After public health officers objected to the L&I guidance, it was mostly rectified within a few days, Hayes said – but it had already caused "a big kerfuffle,” throwing districts and unions into confusion, and even led to some districts rolling back their plans to restart in-person learning.

Public Health has been meeting with superintendents roughly biweekly to update them on transmission rates and answer questions. Hayes said each district has its own set of considerations before restarting in-person learning, including the transmission rates in its smaller geographic range as compared to the county as a whole.

“In an area where I see a higher positivity rate, maybe bring back the kindergarteners and maybe the first graders - maybe do a hybrid there and test it out, and then expand it,” Hayes said. In a district with lower community transmission within its borders, grades K-3 might be able to restart in-person, Hayes said.

No timeline in sight

In Seattle, however, there is no sign that most students will be back in classrooms anytime soon.

The district special education department emailed one parent this week that "at this time, we are unable to set a start date" for special education services, citing the recent L&I guidance regarding PPE for staff.

Meanwhile, Kelly Hill has not been able to go to her job as a mental health therapist for people in supportive housing for more than a month. Instead, she turns on the Prince music videos Avram loves to watch, does what work she can from home, and appeals to the district for services for her son.
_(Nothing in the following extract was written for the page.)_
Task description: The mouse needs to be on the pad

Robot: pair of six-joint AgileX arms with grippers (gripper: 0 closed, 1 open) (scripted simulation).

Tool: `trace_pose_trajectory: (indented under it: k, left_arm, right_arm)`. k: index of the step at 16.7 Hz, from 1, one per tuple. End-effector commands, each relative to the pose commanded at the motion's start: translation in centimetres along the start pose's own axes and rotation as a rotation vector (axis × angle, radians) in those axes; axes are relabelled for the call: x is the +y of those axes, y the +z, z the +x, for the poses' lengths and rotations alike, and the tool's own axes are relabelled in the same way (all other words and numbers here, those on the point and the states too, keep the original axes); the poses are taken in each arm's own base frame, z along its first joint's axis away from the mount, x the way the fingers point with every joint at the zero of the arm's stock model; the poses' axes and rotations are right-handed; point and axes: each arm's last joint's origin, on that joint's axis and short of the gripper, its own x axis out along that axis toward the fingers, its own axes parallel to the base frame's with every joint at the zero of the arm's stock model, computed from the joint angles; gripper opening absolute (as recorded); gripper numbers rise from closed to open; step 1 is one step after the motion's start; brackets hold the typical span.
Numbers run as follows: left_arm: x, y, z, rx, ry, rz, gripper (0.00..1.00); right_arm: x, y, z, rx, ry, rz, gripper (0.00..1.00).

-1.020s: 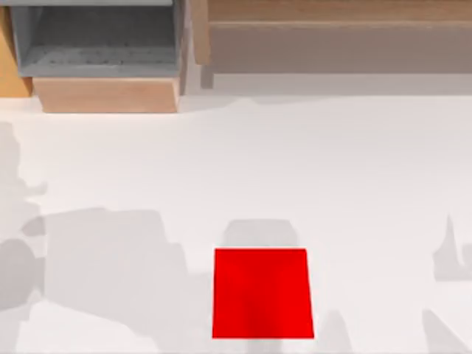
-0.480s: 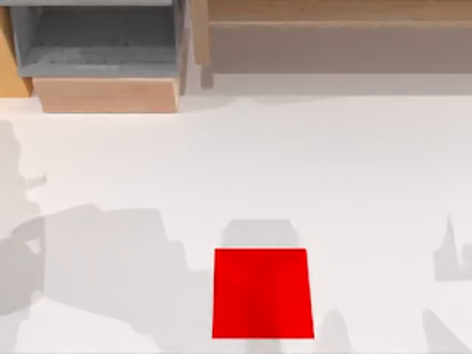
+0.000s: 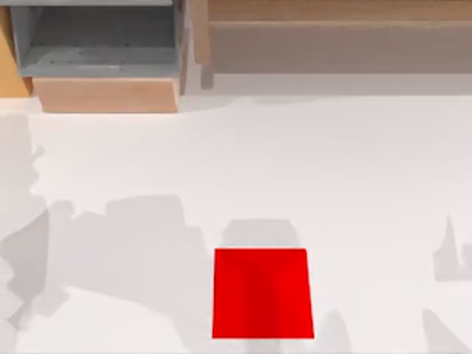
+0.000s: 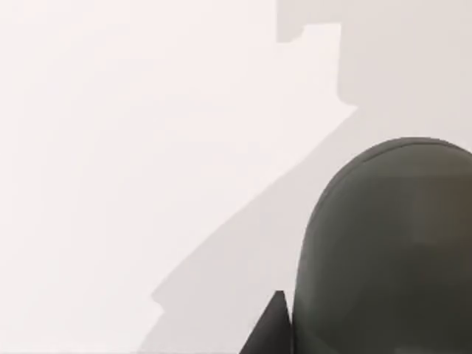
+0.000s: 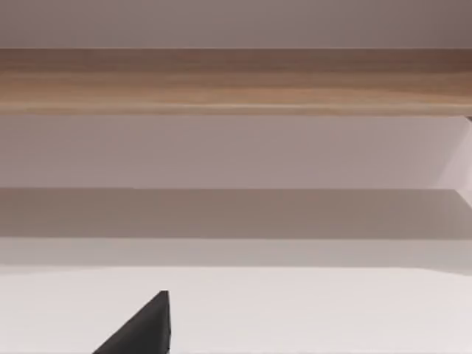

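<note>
My left gripper's [image 4: 274, 328] dark fingertip lies beside the rounded dark mouse [image 4: 387, 251] in the left wrist view's lower right; I cannot tell how far the jaws stand apart or whether they hold it. The red pad [image 3: 262, 293] lies bare at the top view's lower centre, ready to receive it. White table [image 3: 310, 169] around.

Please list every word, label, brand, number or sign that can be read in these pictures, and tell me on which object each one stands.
None: no text can be read on anything.
The red pad is plain and unmarked.
The dark mouse shows no logo or label.
The wooden shelf and the grey drawer bear no writing either.
</note>
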Motion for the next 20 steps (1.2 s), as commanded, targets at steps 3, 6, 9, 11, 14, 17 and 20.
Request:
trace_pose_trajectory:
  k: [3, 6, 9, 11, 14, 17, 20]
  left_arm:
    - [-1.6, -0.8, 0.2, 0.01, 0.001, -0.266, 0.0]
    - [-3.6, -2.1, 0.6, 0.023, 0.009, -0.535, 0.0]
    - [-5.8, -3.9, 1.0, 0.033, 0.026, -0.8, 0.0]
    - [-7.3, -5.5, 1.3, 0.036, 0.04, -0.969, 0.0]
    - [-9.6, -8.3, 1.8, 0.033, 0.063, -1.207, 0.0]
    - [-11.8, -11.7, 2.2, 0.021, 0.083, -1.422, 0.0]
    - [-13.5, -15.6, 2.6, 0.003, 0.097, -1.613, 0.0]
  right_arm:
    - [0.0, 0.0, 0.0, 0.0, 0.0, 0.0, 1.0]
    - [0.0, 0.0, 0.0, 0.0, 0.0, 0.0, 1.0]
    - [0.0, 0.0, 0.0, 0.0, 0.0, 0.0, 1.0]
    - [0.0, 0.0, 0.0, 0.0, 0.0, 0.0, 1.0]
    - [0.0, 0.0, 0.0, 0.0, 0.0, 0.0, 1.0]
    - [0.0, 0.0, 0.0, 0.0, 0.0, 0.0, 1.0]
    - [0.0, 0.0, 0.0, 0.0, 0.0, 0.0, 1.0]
“They’re ignoring me. They don’t respond to my emails. It feels like systemic abuse,” Hill said.

School Board member Brandon Hersey said the first priorities for the district should be ensuring that it is adequately serving special education students, and making online learning fully accessible for all students, before wider reopening of schools.

“Those are some of the things that we still need to get right before we can even begin to have a conversation about bringing the entire system back,” Hersey said.

The district is in the process of convening a task force that includes parents and community members to look at the efficacy of online learning and how to improve the current model.

Other school board members, however, expressed regret that the district has not been more up-front with families about what it will take to get students back in schools - even if that prospect is, as many fear, a long way off.

Clarification 10/11/20 7:23 pm: This story has been clarified to reflect that Seattle Education Association reports having seen some, but not complete, indoor air quality data for school buildings.